Locate the keyfiles associated with the TrueCrypt volume and click Open.
Back in the TrueCrypt - Keyfiles window, click OK.
Back in the Enter password window, click OK.
If password and keyfiles were correct, the volume appears mounted in TrueCrypt main window.
TrueCrypt icon in Taskbar Notification Area will turn from blue to brown - this shows that a volume is mounted and encrypted files are usable.
You can now use the encrypted volume as any other drive - open it in Windows Explorer, create folders, copy, move and delete files, etc.
After moving files and folders to the volume, it is strongly suggested to wipe free space on your hard disk to prevent recovering the sensitive files using undelete software.
The mounted volume stays mounted as long as you log off Windows. If you have specified so in TrueCrypt preferences, the volume might be automatically dismounted when screen saver runs, or when no data has been read from or written to the volume within 60 minutes. The preferences are described in the very beginning of this article.

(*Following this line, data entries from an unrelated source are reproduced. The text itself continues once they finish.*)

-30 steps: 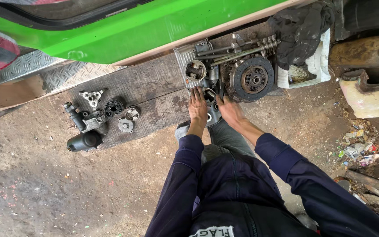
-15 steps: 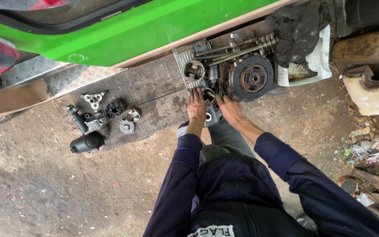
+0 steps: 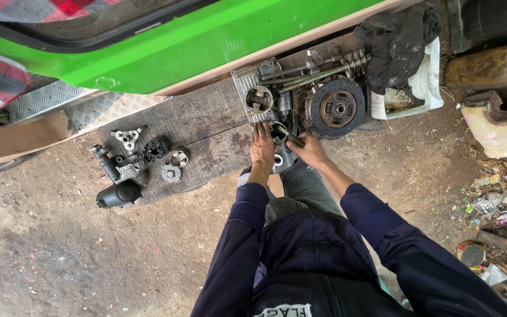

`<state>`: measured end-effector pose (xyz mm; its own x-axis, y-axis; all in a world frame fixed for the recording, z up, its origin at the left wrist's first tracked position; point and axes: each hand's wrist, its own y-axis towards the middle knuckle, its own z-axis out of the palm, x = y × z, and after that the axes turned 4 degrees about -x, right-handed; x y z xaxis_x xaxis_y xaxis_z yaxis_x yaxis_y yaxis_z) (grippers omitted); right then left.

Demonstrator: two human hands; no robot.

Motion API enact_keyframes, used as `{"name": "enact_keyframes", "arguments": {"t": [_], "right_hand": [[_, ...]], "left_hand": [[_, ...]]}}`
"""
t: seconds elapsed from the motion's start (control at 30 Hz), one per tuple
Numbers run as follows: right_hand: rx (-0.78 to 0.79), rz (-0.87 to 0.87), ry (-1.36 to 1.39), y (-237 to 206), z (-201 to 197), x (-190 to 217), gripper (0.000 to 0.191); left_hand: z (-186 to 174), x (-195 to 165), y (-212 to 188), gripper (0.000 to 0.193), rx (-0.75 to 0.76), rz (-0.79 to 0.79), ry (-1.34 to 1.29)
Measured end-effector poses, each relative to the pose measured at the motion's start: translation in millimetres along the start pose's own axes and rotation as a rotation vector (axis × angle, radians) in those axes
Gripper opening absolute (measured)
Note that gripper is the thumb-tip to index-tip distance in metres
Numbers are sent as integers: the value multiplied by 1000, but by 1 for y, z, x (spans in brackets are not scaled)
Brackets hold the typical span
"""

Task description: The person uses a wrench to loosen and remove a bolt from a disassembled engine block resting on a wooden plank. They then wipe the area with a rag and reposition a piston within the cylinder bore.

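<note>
We stand over bare, dusty ground [image 3: 60,258], with the bright green vehicle body [image 3: 195,41] running across the top of our view. We take the dark wooden board [image 3: 200,126] lying on the ground below that green panel as our landmark.

Left of the board lies a strip of ribbed metal plate [image 3: 48,103]. At the board's right end sits a white tub [image 3: 426,85] with a black rag [image 3: 397,38] heaped over it, and beyond that a rusty metal block [image 3: 491,67]. Far right of the board, litter [image 3: 491,202] and a small tin [image 3: 471,255] lie on the dirt.

On the board's right half rests a round clutch disc [image 3: 335,108], with long bolts and a spring [image 3: 324,70] above it and a piston [image 3: 259,98] on a finned grey casting [image 3: 243,88] to its left. On the board's left end small parts cluster: a bracket [image 3: 127,138], a black gear [image 3: 155,149], a pump housing [image 3: 115,167] and a black cylinder [image 3: 118,194].

At the board's near edge, below the piston, our left hand [image 3: 262,149] lies flat with fingers spread on a round metal housing [image 3: 280,154]. Our right hand [image 3: 309,151] is closed around a tool handle [image 3: 291,138] whose tip meets the ring-shaped part [image 3: 277,130] just above the housing. Our dark blue sleeves [image 3: 239,235] and knees crowd the space in front.
</note>
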<state>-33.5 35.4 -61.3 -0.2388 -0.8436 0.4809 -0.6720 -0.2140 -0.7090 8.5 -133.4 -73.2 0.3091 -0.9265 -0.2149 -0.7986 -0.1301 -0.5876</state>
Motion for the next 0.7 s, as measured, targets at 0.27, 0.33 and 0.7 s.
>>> {"name": "enact_keyframes", "arguments": {"t": [0.27, 0.33, 0.7], "right_hand": [[-193, -321, -464, 4, 8, 15, 32], [-144, -136, -257, 8, 11, 15, 35], [-108, 69, 32, 2, 23, 15, 28]], "left_hand": [[-2, 1, 0, 108, -42, -3, -34], [0, 1, 1, 107, -25, 3, -5], [7, 2, 3, 110, -35, -8, -50]]}}
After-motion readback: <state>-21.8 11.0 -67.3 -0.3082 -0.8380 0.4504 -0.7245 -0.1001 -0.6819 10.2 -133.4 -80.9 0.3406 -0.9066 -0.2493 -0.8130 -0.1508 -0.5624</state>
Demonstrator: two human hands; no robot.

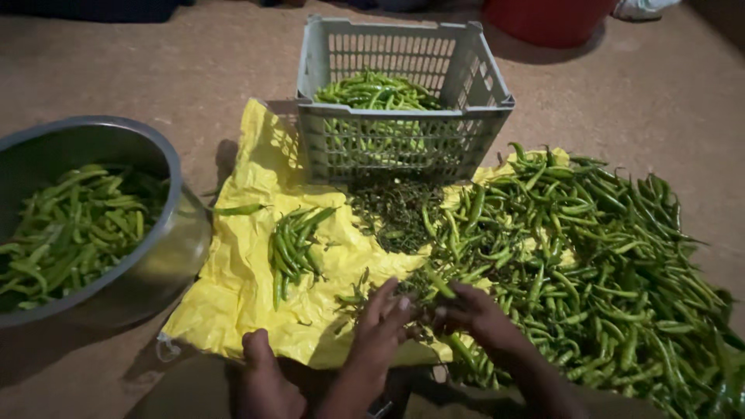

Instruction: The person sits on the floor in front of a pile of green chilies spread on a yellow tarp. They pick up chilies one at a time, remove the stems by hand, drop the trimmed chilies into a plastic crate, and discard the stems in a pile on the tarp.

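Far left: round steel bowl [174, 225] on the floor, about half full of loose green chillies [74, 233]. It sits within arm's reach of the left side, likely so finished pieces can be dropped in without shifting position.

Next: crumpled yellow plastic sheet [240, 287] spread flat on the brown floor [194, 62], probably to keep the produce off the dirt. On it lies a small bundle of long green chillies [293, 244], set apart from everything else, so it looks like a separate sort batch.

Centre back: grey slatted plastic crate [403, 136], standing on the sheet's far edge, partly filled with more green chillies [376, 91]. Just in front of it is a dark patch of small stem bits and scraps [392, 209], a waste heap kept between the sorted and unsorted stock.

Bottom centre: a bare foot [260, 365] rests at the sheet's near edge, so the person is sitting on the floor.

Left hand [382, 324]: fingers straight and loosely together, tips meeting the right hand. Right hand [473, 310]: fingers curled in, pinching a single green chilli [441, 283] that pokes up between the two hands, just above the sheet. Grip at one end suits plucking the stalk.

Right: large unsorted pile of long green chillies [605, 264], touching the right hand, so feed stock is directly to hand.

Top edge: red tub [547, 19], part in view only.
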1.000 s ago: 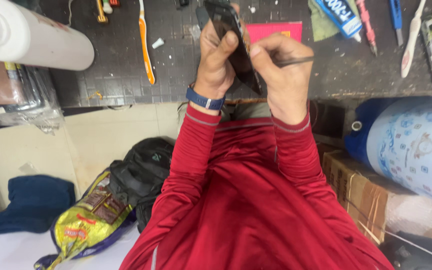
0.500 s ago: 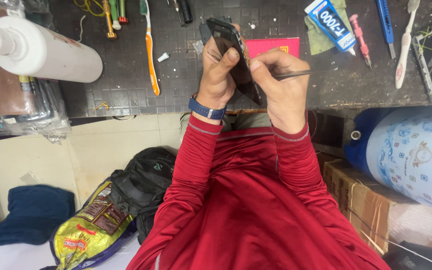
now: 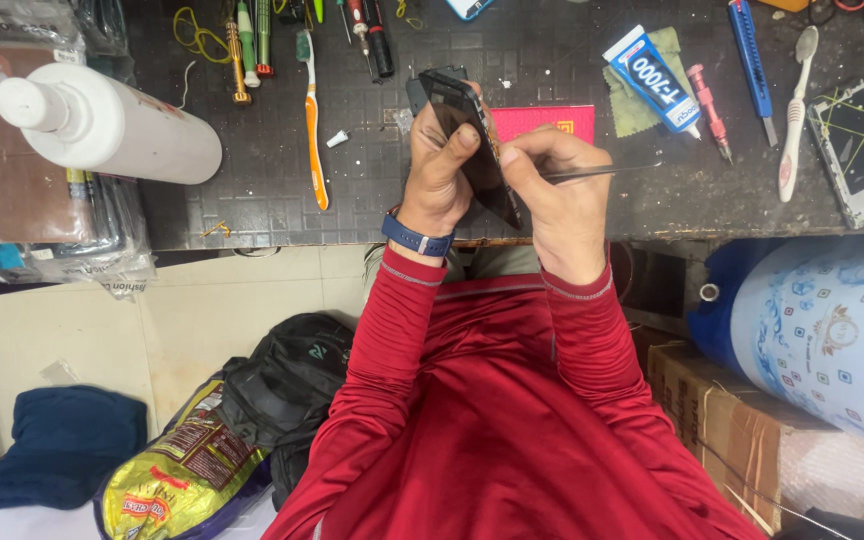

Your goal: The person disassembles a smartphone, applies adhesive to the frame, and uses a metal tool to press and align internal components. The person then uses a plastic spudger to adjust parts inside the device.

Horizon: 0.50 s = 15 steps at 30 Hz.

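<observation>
Your hands sit slightly lower than before, over the surface's near edge. Your left hand (image 3: 440, 170) grips the dark phone (image 3: 472, 140) by its sides; your right hand (image 3: 552, 195) pinches thin tweezers (image 3: 597, 172). Light, stiff, fragile: hold its edges.

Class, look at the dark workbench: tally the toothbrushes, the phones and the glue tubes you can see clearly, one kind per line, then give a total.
Toothbrushes: 2 (orange-handled, white)
Phones: 2 (dark phone in the left hand, stripped phone with yellow marks)
Glue tubes: 1 (blue and white tube)
Total: 5
</observation>
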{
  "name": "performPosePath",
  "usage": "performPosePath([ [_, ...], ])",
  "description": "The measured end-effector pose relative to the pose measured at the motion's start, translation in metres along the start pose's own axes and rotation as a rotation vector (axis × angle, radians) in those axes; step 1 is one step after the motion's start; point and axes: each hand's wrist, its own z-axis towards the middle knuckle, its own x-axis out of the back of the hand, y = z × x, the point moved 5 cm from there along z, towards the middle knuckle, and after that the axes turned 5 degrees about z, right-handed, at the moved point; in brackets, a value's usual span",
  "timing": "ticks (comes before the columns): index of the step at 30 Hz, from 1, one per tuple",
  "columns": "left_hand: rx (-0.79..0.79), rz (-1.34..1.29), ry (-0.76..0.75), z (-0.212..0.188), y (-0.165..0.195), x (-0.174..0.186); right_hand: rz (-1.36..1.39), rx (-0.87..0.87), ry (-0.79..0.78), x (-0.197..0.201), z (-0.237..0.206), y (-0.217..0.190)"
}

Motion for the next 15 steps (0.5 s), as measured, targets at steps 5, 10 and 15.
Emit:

If you want to manually dismount a TrueCrypt volume, right-click TrueCrypt icon in Notification Area. Then use either Dismount All Mounted Volumes or Dismount <drive letter:> command.
Please note that the commands do not affect encrypted system drives or partitions.
A notification about this appears in Notification Area. If you dismounted all volumes, TrueCrypt icon turns blue. If you still have mounted volumes, the icon remains brown.